## Exercise details
Could you set down the lines below, from the one containing "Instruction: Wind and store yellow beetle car" through the final line, exactly as written?

## Dataset excerpt

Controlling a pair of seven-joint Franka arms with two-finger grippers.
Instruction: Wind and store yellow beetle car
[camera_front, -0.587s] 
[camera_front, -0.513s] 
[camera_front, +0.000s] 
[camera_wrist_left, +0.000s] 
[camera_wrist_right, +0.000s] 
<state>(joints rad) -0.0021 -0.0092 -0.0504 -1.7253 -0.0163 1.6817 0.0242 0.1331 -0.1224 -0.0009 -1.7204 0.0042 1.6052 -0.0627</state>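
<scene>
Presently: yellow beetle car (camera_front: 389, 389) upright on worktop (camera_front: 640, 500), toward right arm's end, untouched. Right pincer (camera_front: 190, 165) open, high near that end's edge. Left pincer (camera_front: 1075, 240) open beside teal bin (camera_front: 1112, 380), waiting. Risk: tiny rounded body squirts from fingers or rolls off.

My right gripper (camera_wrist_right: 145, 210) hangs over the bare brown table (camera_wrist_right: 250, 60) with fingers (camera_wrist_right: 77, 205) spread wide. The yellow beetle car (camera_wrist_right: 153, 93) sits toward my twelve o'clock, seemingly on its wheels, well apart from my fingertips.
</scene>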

## Answer
Instruction: Wind and store yellow beetle car
[camera_front, -0.587s] 
[camera_front, -0.513s] 
[camera_front, +0.000s] 
[camera_wrist_left, +0.000s] 
[camera_wrist_right, +0.000s] 
<state>(joints rad) -0.0021 -0.0092 -0.0504 -1.7253 -0.0163 1.6817 0.0242 0.1331 -0.1224 -0.0009 -1.7204 0.0042 1.6052 -0.0627</state>
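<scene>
Presently: yellow beetle car (camera_front: 389, 389) upright on worktop (camera_front: 640, 500), toward right arm's end, untouched. Right pincer (camera_front: 190, 165) open, high near that end's edge. Left pincer (camera_front: 1075, 240) open beside teal bin (camera_front: 1112, 380), waiting. Risk: tiny rounded body squirts from fingers or rolls off.

My right gripper (camera_wrist_right: 145, 210) hangs over the bare brown table (camera_wrist_right: 250, 60) with fingers (camera_wrist_right: 77, 205) spread wide. The yellow beetle car (camera_wrist_right: 153, 93) sits toward my twelve o'clock, seemingly on its wheels, well apart from my fingertips.
</scene>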

That is the complete output.